Building effective SPLs

index=web OR index=security | stats sum(bytes) as Total_Bytes | eval Total_Bytes = tostring(Total_Bytes, "commas")

index=web OR index=security

  • pull all data from disk

    • name you indexes and meta-fields

stats sum(bytes) as Total_Bytes

  • set your command

    • what are we trying to do

eval Total_Bytes = tostring(Total_Bytes, "commas")
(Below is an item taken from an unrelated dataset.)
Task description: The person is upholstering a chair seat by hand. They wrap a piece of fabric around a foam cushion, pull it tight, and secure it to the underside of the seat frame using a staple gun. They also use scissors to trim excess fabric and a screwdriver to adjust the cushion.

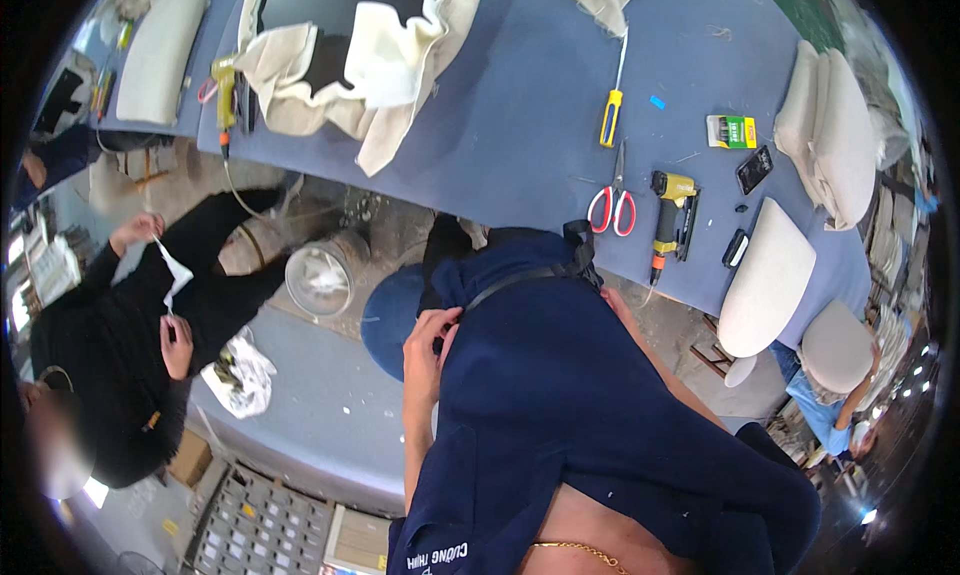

  • determine your functions

    • do we need to calculate results?

  • call your arguments

    • what fields are needed?

The search was built from left to right, starting with determining where the data resides, setting the calculations, and then formatting the results, how to be displayed

Table, rename, fields, dedup, sort

  • table

    • make a table of the results based off the variables and arguments you set in your search.

  • rename

    • rename the fields that currently exist in the data or rename fields that you've calculated and built in your searches

  • fields

    • allows you to call on fields you want to include or exclude in your results

  • dedup

    • stands for a duplicate and it will remove duplicated values from the results from the fields you select to duplicate

  • sort

    • will sort your results based off the arguments you set

What is a Transforming Command?

  • search command that orders the results into a data table

  • transform the specified cell value for each event into numerical values that Splunk can use for statistical purposes

  • searches that use transforming commands are called transforming searches

Three Transforming Commands

  1. Top

    • finds the top common values of a field in a table

    • top 10 results by default

    • can use with arguments

  2. Rare

    • finds the least common values of a field

    • opposite of top

  3. Stats

    • calculate statistics

    • count, dc, sum avg list, values, etc.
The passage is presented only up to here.